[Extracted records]
- Opening Delimiter -

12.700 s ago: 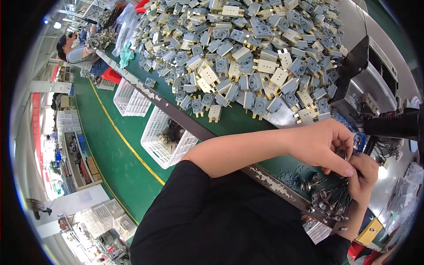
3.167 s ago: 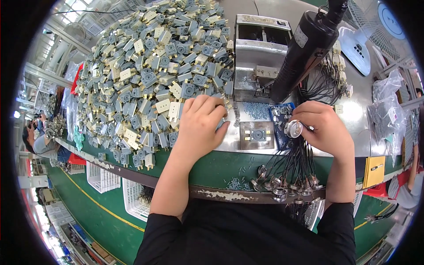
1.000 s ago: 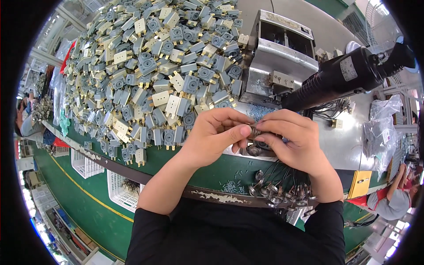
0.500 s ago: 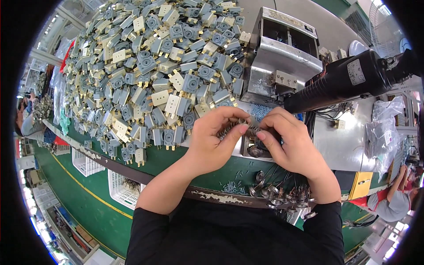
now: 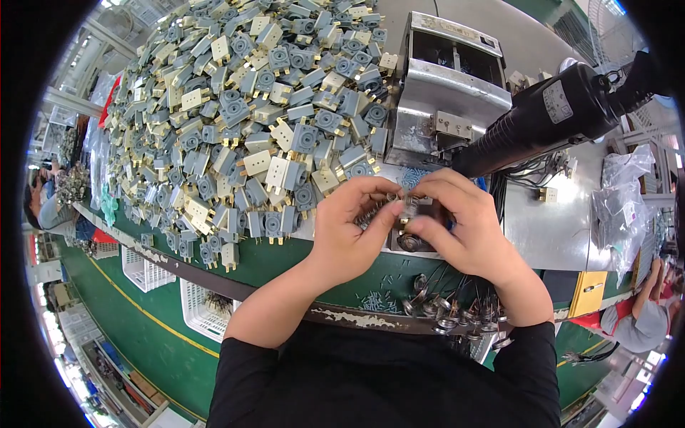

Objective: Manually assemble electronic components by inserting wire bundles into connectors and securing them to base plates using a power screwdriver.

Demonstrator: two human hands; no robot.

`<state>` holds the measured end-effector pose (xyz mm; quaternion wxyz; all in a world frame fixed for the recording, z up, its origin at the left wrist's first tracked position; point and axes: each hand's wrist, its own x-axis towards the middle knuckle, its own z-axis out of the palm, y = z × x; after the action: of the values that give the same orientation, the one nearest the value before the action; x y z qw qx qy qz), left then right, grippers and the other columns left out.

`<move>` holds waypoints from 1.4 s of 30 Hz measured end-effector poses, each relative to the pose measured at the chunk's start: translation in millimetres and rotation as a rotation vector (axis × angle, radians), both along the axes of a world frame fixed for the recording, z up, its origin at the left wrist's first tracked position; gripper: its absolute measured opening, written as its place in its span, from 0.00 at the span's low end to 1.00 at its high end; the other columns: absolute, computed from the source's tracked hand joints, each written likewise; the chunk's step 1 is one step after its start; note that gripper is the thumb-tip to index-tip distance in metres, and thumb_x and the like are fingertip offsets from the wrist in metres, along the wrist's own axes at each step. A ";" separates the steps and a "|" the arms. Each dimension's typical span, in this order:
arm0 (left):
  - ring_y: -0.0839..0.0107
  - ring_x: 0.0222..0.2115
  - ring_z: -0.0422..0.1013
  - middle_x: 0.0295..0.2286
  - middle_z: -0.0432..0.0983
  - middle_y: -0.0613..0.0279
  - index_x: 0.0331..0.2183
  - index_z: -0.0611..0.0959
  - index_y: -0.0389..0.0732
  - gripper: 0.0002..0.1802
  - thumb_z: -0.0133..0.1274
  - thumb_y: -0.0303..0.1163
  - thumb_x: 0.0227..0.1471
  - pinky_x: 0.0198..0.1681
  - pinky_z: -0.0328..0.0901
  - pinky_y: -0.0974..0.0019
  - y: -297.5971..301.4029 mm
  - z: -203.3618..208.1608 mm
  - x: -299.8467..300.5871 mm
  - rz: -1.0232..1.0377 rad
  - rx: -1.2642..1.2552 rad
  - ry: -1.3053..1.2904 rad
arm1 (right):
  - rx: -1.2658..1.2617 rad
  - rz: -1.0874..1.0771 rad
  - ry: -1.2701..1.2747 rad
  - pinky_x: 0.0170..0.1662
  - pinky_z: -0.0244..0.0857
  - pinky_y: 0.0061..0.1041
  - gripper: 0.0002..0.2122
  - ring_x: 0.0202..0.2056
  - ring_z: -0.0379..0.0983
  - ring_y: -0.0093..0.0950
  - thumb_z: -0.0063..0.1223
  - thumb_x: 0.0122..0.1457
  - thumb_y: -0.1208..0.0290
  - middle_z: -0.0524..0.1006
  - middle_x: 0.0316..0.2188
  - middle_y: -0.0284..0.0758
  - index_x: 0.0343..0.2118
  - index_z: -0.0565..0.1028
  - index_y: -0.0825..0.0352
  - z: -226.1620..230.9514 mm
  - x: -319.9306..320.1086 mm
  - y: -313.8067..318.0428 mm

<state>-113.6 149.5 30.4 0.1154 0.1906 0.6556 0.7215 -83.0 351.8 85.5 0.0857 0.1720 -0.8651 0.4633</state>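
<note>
My left hand [image 5: 349,232] is closed around small metal springs [image 5: 367,215], their coils showing between thumb and fingers. Close against it, my right hand [image 5: 464,225] pinches at a small shiny metal piece [image 5: 410,207], smeared by motion and too small to name. Both hands hover over the near bench edge. Below them a dark round metal part [image 5: 409,242] sits in a holder, partly hidden by my right fingers. Behind the fingertips lies a heap of small bluish screws [image 5: 414,177].
A large pile of grey and cream switch-like blocks [image 5: 271,128] covers the left bench. A metal screw-feeder machine [image 5: 453,85] and a black power screwdriver [image 5: 549,118] stand on the right. Loose screws [image 5: 378,301] and wired round metal parts [image 5: 457,314] lie nearest me.
The right thumb and fingers have shifted around the small metal piece between my hands, blurring it. My left hand keeps its hold on the springs. The whole view has shifted slightly.
</note>
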 end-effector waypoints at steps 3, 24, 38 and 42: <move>0.72 0.44 0.77 0.43 0.80 0.55 0.49 0.76 0.31 0.15 0.58 0.17 0.60 0.49 0.72 0.70 0.1 -0.7 1.7 -0.016 -0.006 0.039 | 0.040 0.000 -0.141 0.38 0.71 0.29 0.06 0.34 0.77 0.37 0.58 0.61 0.78 0.79 0.37 0.43 0.40 0.78 0.74 3.7 1.5 -0.3; 0.76 0.36 0.79 0.38 0.83 0.58 0.46 0.79 0.30 0.13 0.61 0.21 0.60 0.40 0.73 0.72 -2.7 8.2 -4.5 -0.082 0.060 -0.192 | 0.123 0.049 0.182 0.36 0.74 0.33 0.08 0.32 0.79 0.43 0.63 0.56 0.81 0.79 0.37 0.42 0.39 0.80 0.71 -7.2 -1.4 4.2; 0.66 0.30 0.80 0.34 0.84 0.52 0.41 0.85 0.34 0.14 0.65 0.16 0.50 0.33 0.73 0.68 -0.9 -3.0 -16.9 0.095 -0.066 0.936 | 0.099 -0.018 -0.114 0.28 0.66 0.41 0.08 0.25 0.73 0.46 0.58 0.62 0.75 0.73 0.25 0.44 0.27 0.75 0.72 -6.0 -0.4 7.3; 0.72 0.30 0.77 0.36 0.83 0.54 0.42 0.85 0.33 0.09 0.61 0.21 0.58 0.32 0.71 0.70 -4.0 6.5 -7.5 0.037 -0.166 0.516 | 0.236 -0.056 0.067 0.30 0.71 0.37 0.06 0.27 0.76 0.44 0.61 0.61 0.74 0.77 0.29 0.43 0.31 0.78 0.71 -12.9 -0.4 3.6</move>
<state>-121.1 145.5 36.8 -0.0533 0.3458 0.7237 0.5948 -83.4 355.3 72.6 0.1067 0.1721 -0.9148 0.3496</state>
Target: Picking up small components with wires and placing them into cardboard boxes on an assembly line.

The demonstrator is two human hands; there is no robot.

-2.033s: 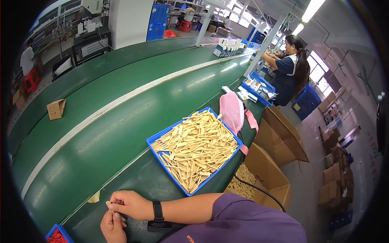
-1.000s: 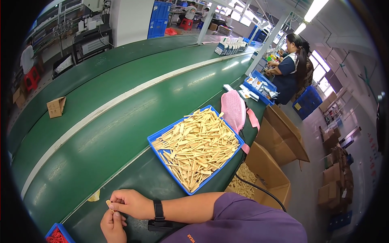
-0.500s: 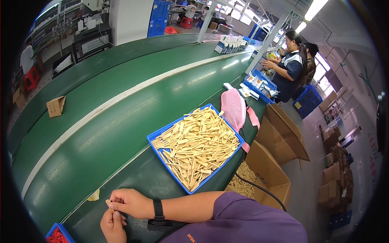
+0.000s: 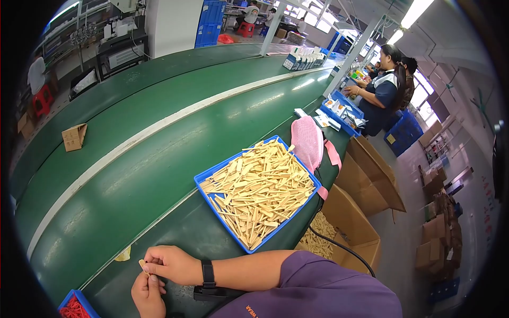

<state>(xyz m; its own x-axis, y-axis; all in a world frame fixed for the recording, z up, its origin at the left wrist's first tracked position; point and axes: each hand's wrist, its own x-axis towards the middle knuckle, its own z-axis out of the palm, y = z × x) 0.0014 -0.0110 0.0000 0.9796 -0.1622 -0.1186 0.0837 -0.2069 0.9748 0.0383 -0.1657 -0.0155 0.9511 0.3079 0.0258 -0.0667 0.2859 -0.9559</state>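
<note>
My right hand (image 4: 172, 264) has its fingers closed in a pinch on a small tan paddle-shaped stick (image 4: 142, 263), whose rounded end pokes out. Just below, my left hand (image 4: 148, 296) is closed against the same piece; its thumb and fingertips meet the right fingers and hide the lower part. Beyond my right forearm, a blue tray (image 4: 221, 227) holds a heap of similar tan sticks (image 4: 260, 185). At the lower left edge, a blue bin (image 4: 80, 294) contains thin red pieces (image 4: 74, 309).
A yellow scrap (image 4: 123, 255) lies left of my hands. Behind the tray sits a pink mesh bag (image 4: 306, 142). Open cardboard boxes (image 4: 352, 220) stand at the right, with more sticks inside. The green conveyor (image 4: 159, 159) runs alongside. A co-worker (image 4: 384, 90) stands farther off by a blue crate (image 4: 339, 114).
My hands hold nearly the same pose on the stick. The view has shifted very slightly. The co-worker's hands have moved a little.
</note>
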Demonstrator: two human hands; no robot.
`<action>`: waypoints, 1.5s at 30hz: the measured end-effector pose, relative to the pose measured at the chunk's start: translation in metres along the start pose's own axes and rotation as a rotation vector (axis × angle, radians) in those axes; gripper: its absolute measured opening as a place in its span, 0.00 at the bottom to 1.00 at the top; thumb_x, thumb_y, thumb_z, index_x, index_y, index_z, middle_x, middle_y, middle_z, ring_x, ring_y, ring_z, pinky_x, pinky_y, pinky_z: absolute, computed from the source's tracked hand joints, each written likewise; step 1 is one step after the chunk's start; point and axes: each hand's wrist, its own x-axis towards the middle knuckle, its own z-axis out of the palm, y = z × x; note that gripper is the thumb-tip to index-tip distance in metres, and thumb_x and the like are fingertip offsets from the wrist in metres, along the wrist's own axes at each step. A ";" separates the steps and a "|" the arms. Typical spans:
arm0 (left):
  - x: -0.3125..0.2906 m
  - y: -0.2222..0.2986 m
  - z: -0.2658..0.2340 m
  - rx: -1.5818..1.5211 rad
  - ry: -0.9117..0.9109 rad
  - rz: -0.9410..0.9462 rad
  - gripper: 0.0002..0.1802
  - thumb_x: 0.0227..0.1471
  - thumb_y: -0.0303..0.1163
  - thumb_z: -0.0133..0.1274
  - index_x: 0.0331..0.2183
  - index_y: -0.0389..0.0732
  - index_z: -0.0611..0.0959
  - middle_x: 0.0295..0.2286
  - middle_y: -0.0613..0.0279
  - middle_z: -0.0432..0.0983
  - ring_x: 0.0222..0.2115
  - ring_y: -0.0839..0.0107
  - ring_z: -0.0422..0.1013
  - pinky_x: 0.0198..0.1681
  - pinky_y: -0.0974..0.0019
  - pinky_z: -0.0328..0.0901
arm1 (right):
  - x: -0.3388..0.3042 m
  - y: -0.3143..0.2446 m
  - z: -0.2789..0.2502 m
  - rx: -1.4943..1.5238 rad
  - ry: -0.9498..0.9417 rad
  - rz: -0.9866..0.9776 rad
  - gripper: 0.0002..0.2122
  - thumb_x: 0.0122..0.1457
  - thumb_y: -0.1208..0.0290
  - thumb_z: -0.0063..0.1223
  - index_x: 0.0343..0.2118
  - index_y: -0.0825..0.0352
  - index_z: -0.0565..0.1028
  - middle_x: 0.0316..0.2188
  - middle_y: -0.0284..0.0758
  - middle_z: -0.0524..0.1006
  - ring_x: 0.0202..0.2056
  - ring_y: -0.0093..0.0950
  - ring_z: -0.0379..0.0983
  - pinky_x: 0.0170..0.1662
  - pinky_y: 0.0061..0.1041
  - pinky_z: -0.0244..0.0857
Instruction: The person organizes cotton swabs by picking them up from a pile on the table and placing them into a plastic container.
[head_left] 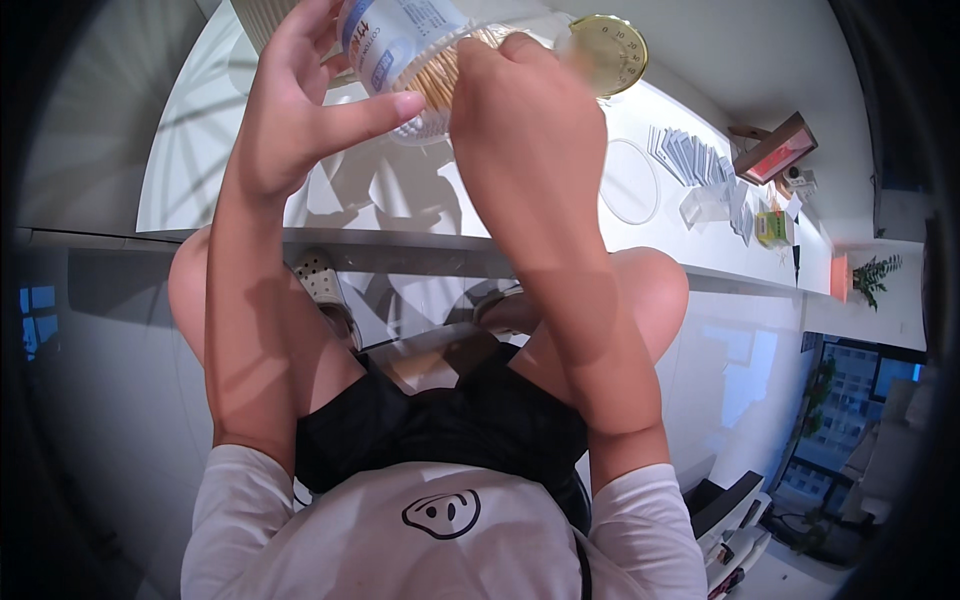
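Observation:
A clear round plastic container (425, 70) packed with thin tan sticks, wearing a white and blue label, is raised over the white table edge. My left hand (300, 100) grips it from the left, thumb stretched across its underside. My right hand (525, 120) closes over its right end, fingers hidden behind the hand. A round gold-coloured disc (605, 52) lies on the table just beyond my right hand.
A white table (200, 150) spans the top. On it lie a clear round lid (628, 180), a spread of grey cards (690, 158), a small clear box (705, 205), a green box (772, 227) and a red-topped box (775, 150). My knees and light shoes show below.

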 end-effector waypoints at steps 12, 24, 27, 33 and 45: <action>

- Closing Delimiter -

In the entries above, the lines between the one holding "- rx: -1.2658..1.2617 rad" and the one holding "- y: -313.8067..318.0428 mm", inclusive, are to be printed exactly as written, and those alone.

  - rx: -1.2658..1.2617 rad
  - rz: -1.0874..1.0771 rad
  - ry: -1.2701..1.2747 rad
  - pinky_x: 0.0170..0.1662
  - pinky_z: -0.0244..0.0857
  - pinky_y: 0.0061..0.1041
  - gripper: 0.0002..0.2122
  - ring_x: 0.0202..0.2056
  - ring_z: -0.0379..0.0983
  - ring_y: -0.0093..0.0950
  - thumb_z: -0.0063..0.1223
  - thumb_x: 0.0122..0.1457
  - thumb_y: -0.1208..0.0290
  - middle_z: -0.0524..0.1006
  - middle_x: 0.0316..0.2188
  - middle_y: -0.0284..0.0758
  - index_x: 0.0343..0.2118
  - index_z: -0.0565..0.1028
  - index_y: -0.0825..0.0352
  - z: -226.1620..230.9514 mm
  - x: -319.9306..320.1086 mm
  - y: -313.8067..318.0428 mm

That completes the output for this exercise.